:: EXERCISE DESCRIPTION ::
Your response to the data below should hold nothing except the lines from the one containing "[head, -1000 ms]" down to the one containing "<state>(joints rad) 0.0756", reproduced exactly and without pictures.

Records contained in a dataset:
..........

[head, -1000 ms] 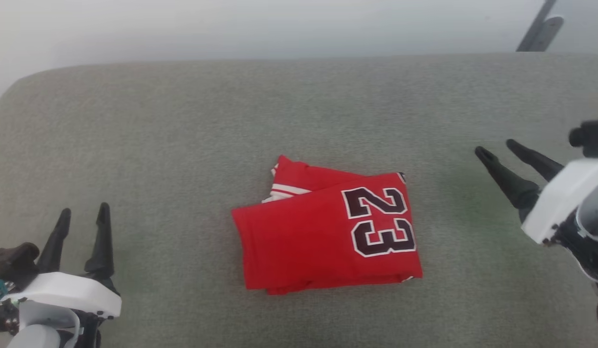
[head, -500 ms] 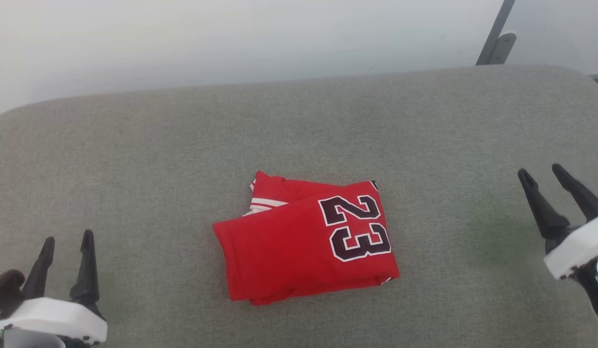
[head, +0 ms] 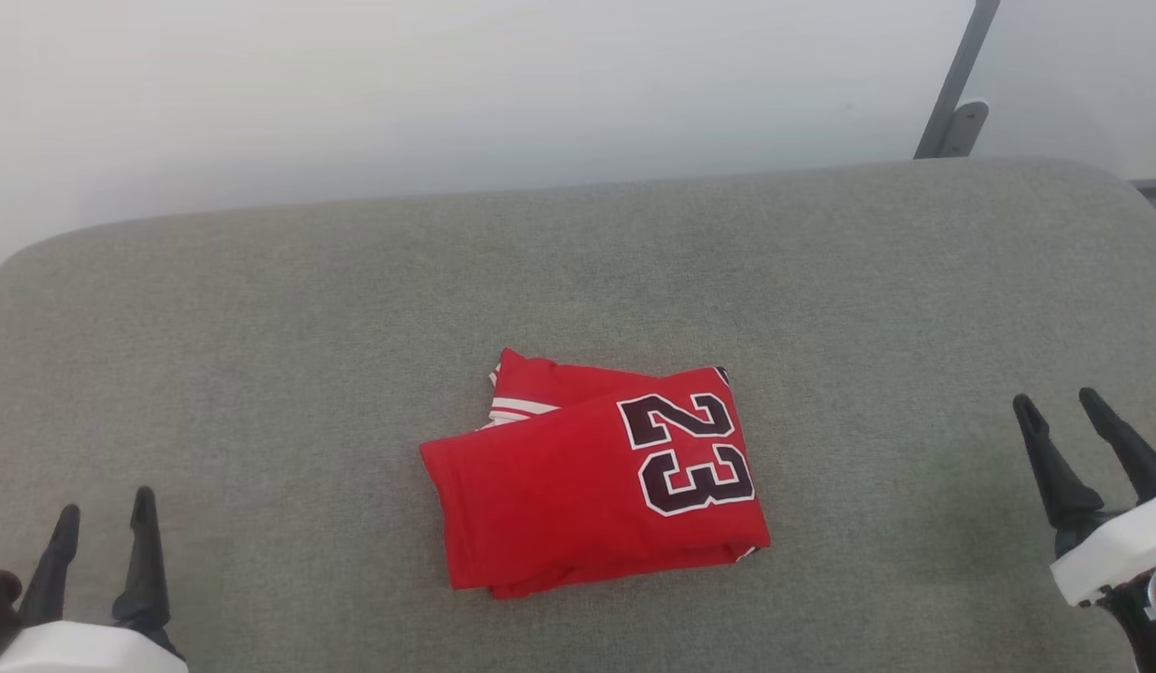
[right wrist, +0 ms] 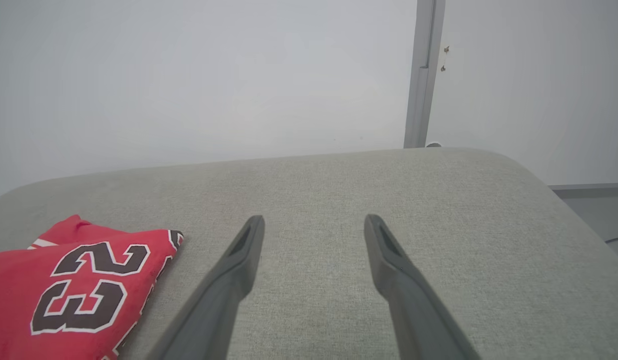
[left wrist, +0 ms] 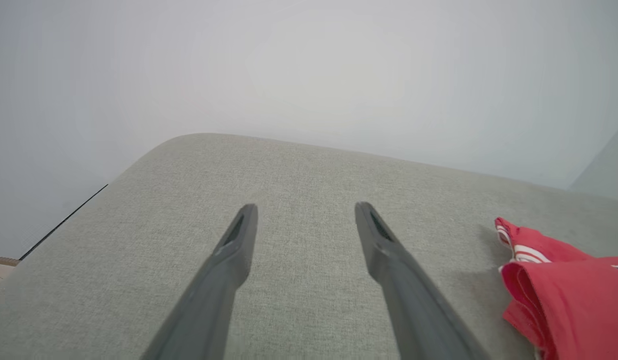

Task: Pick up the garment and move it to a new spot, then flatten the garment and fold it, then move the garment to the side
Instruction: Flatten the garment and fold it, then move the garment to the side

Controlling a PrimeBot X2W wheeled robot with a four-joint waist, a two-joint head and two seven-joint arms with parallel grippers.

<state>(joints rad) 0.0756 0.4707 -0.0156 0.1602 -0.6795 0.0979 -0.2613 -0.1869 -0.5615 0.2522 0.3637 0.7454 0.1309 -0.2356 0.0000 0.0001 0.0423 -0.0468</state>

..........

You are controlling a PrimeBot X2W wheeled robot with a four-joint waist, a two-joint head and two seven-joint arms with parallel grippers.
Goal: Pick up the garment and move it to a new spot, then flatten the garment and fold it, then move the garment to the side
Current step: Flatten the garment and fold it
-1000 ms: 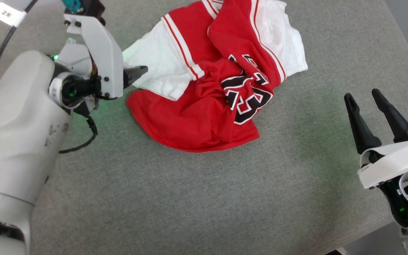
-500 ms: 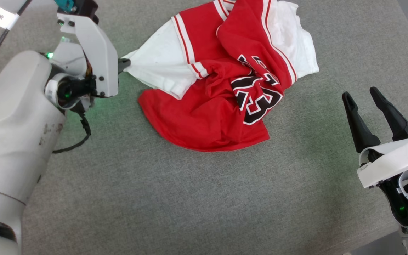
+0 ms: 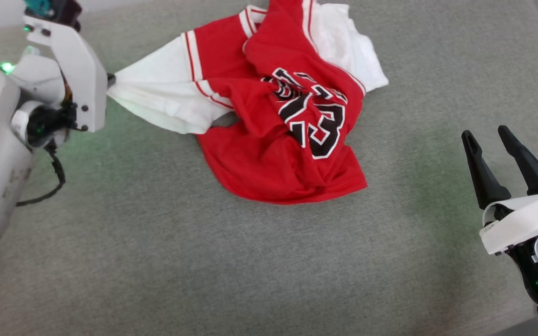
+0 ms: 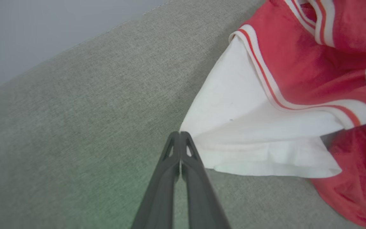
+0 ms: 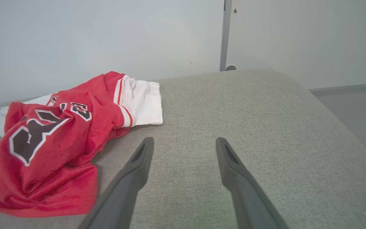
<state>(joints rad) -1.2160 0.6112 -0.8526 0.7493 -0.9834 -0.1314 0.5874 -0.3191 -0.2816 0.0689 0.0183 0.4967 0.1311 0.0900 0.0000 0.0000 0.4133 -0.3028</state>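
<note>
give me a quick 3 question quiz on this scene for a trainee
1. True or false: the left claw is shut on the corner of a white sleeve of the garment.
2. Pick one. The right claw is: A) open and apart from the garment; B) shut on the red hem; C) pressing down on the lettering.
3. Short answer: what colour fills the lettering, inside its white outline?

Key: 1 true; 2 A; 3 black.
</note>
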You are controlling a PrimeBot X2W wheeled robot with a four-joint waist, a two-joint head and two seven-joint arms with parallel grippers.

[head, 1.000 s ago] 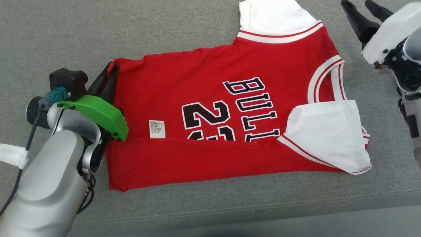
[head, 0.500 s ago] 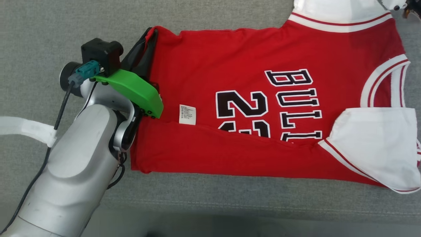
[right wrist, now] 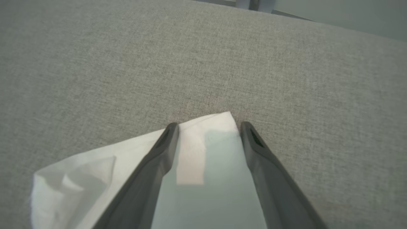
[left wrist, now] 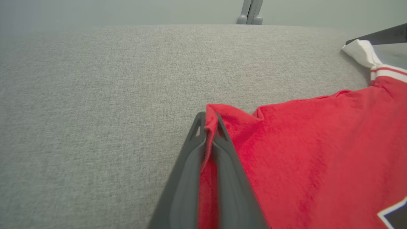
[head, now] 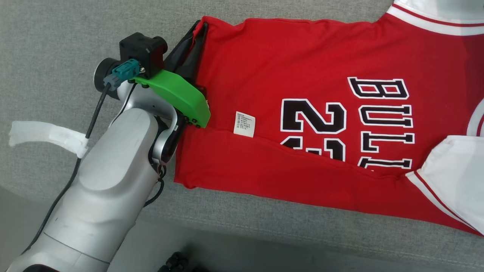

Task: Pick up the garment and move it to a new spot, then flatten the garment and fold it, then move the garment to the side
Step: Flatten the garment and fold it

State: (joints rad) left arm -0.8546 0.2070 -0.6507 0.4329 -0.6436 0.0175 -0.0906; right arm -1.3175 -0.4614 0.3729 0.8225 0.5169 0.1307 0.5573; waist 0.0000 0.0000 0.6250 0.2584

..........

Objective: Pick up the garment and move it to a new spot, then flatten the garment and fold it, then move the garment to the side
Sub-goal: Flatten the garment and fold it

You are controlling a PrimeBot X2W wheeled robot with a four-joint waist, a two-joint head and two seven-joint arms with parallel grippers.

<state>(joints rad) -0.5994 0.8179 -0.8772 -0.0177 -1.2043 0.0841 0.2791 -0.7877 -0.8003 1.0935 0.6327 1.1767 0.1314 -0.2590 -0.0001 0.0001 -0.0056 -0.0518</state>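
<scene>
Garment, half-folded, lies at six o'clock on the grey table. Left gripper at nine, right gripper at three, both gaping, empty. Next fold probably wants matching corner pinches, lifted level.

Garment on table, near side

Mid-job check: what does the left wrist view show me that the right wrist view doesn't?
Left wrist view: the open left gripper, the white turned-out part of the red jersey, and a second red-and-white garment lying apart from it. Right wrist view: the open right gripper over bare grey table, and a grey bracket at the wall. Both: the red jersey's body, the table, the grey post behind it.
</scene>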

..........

:: ANSWER TO THIS PROBLEM ::
[head, -1000 ms] 
[head, -500 ms] 
[head, +0 ms] 
[right wrist, +0 ms] 
[left wrist, +0 ms] 

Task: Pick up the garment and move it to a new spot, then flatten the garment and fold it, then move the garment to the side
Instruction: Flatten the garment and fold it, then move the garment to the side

Controlling a PrimeBot X2W wheeled robot with a four-joint waist, a two-joint head and two seven-joint arms with parallel grippers.

<state>(joints rad) 0.0756 0.4707 -0.0156 0.1602 -0.6795 0.0979 -0.2613 -0.1869 -0.5615 0.2522 0.3637 0.7454 0.1309 -0.2356 0.0000 0.0001 0.0423 -0.0468</state>

The exercise has been answered, and the work is done.